普通に手に入る書籍では詳細を知れなかった。知りたくて、ランドは生まれ育ったコロニーを離れ、マザーの本体があるラストオーダーに移ってきた。ガーディアンの試験に落ちたため、当然本体が存在する中央には入れないが、それでも近くにいた方が何か見える気がしたのだ。
『お前の考えは珍しい』
「おう、知ってる」
生まれた時からそうであり、誰も疑問を持たない物に、疑問を持つ事は難しい。マザーは絶対的な世界の支配者であると、ランドも教えられてきた。言われるまでもなく、自分が異端だと分かっている。
『それで組織に所属しているなんてもっと珍しい』
「必要だったからなぁ」
調べるにしても時間がかかると予測出来た。マザーは衣食住を保証してくれているが、それはあくまで生きるのに必要な分だけだ。贅沢など必要以上を求めるのなら、やはり金銭が必要になる。そのため、長期的で安定した収入源を手に入れる必要があった。

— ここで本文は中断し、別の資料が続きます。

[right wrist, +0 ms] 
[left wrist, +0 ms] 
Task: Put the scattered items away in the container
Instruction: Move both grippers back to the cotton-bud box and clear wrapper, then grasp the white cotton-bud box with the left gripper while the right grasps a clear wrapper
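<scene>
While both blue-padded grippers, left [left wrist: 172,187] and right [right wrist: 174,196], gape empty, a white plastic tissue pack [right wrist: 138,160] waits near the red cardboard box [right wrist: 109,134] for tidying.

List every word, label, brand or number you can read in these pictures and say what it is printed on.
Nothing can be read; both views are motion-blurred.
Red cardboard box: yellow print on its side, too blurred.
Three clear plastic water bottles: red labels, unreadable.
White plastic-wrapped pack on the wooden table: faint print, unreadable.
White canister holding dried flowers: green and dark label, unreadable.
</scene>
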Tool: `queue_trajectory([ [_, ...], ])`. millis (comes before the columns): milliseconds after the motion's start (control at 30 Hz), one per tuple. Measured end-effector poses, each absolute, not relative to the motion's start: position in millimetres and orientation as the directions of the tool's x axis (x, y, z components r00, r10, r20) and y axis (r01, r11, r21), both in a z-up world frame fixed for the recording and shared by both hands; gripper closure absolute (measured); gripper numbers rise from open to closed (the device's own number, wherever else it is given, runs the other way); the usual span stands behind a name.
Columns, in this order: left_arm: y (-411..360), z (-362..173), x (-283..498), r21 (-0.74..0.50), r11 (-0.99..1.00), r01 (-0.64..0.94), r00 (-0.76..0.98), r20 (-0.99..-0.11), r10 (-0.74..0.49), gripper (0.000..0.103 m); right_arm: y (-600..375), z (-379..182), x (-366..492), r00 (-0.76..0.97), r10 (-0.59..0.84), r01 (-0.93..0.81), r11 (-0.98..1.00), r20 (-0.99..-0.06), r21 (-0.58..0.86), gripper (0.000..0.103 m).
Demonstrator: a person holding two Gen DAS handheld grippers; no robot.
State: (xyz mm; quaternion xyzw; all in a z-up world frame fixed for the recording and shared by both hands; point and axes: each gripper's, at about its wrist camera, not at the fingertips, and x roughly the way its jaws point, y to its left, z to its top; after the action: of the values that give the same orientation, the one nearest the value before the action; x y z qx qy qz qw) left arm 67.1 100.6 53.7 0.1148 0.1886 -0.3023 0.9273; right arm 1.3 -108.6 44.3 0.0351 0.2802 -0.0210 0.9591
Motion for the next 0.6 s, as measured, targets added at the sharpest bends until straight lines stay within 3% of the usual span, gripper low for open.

その点、オールドグレイブは理想的だったと言える。ラストオーダーの自治組織的な側面を持ち、そこそこ規模が大きく、優秀なハッカーがいると有名なオールドグレイブには、ウィルス退治からデータサルベージ、現実での修繕作業まで、色々と依頼が舞い込む。雑多なハッカー集団の多くと違って、収入が安定しているのだ。
オールドグレイブに入る前に、マザーに近付くためにガーディアンの試験も受けたのだが、「実力不足」とされ、一次試験で落とされた。ガーディアンに受かるハッカーはどれだけすごいっていうんだ、と当時はふてくされたが、先日の交戦で納得した。あれは強い。オールドグレイブだと団長でなければまともに太刀打ち出来ないだろう。
「あと、反政府したいわけじゃねぇからな。俺は知りたいだけだぜ?」
知りたい、それだけだ。もっとも多くの人はそう思わないだろう。だからエイテルを含めても、両の手で数えられるほどの相手にしか言った事がない。
「そういうエイテルはどうなんだよ。何でアーカイブなんて調べてんの?」
ランドのように歴史を調べるのならともかく、アーカイブに納められているものは、全て遠い過去の産物だ。最先端の技術に及べるものなんてほとんどない。聞かれた流れで聞き返したものの、返ってきた答えはそっけないものだった。
『言いたくない』
「ん、そっか。……でさ、クーさんなんだけど――」
無理に聞いても仕方ないと、話を元に戻す。ほとんど独り言のように話すランドの頭上で、本はパラパラとめくれ続けていた。